» **TRY IT**:
Using the data below, return the stretch from the line that contains "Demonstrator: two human" through the line that contains "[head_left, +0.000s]", both included, exactly as it stands and nothing beyond it.

» **GIVEN ENTRIES**:
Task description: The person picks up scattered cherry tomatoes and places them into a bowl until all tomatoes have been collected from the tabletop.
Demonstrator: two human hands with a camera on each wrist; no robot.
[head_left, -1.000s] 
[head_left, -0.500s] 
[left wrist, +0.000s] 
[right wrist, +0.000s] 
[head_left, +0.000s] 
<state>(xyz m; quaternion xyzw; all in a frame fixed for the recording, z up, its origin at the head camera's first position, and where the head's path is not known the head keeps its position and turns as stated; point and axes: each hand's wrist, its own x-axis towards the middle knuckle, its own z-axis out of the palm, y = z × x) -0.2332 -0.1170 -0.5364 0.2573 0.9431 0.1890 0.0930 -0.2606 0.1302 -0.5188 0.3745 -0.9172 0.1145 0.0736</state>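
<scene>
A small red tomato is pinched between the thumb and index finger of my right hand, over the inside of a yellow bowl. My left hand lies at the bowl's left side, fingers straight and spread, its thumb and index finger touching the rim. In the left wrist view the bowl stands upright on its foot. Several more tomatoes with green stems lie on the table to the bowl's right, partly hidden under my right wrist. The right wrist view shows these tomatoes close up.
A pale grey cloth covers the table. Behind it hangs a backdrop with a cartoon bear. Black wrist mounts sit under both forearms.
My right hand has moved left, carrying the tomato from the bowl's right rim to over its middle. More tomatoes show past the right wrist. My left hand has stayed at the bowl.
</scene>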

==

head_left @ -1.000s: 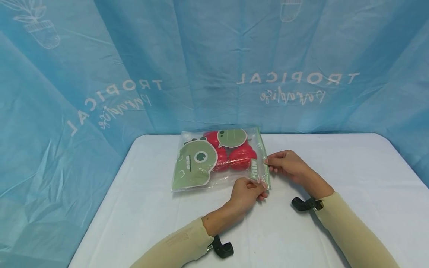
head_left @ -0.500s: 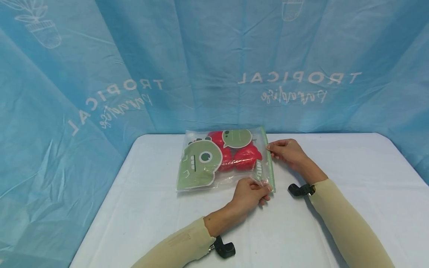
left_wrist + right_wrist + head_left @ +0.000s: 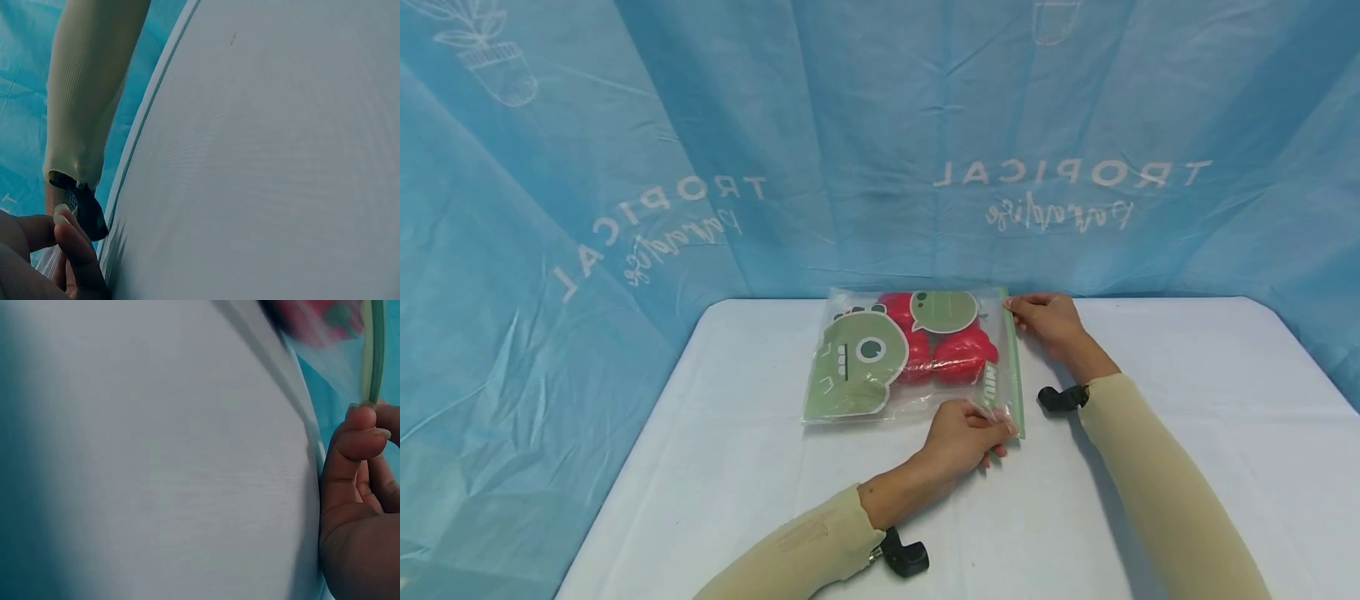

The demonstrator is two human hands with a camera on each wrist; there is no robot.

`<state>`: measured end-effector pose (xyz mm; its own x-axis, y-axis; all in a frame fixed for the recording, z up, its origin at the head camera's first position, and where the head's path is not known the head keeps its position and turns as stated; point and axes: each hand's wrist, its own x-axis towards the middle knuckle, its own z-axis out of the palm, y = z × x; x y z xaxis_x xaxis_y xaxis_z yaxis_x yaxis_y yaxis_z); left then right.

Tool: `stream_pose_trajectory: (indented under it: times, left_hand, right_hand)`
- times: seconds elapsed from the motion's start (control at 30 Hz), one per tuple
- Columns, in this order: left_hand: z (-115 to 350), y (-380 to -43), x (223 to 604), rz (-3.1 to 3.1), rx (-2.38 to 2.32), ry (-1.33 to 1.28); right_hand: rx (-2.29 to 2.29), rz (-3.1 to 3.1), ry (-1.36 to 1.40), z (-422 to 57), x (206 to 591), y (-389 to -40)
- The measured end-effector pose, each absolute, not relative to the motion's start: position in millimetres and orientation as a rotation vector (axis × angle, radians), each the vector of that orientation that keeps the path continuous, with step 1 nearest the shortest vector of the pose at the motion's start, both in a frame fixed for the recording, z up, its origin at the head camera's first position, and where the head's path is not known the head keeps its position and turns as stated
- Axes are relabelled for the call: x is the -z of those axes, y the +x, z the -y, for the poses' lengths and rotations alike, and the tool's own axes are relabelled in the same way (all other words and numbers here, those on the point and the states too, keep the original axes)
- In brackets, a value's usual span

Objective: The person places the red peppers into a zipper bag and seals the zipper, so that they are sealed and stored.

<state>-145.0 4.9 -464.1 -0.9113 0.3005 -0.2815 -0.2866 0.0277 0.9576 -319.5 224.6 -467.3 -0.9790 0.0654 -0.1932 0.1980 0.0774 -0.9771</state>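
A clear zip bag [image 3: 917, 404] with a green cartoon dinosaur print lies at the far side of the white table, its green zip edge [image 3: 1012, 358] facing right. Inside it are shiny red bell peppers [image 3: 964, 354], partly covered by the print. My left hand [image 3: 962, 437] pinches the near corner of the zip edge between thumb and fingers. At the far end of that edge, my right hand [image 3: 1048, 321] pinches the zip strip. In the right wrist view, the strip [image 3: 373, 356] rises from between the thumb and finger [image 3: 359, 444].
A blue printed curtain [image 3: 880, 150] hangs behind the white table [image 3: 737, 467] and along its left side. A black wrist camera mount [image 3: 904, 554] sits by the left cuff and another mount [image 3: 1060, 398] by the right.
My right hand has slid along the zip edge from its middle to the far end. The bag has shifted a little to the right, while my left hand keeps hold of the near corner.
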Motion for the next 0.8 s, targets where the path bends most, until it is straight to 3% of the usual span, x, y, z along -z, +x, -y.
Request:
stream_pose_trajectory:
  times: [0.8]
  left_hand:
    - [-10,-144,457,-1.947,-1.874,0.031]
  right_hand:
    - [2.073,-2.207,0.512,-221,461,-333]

» **SOLUTION BELOW**:
Demonstrator: two human hands with a camera on each wrist; no robot.
[head_left, -1.000s] 
[head_left, -0.500s] 
[left wrist, +0.000s] 
[right wrist, +0.000s] 
[head_left, +0.000s] 

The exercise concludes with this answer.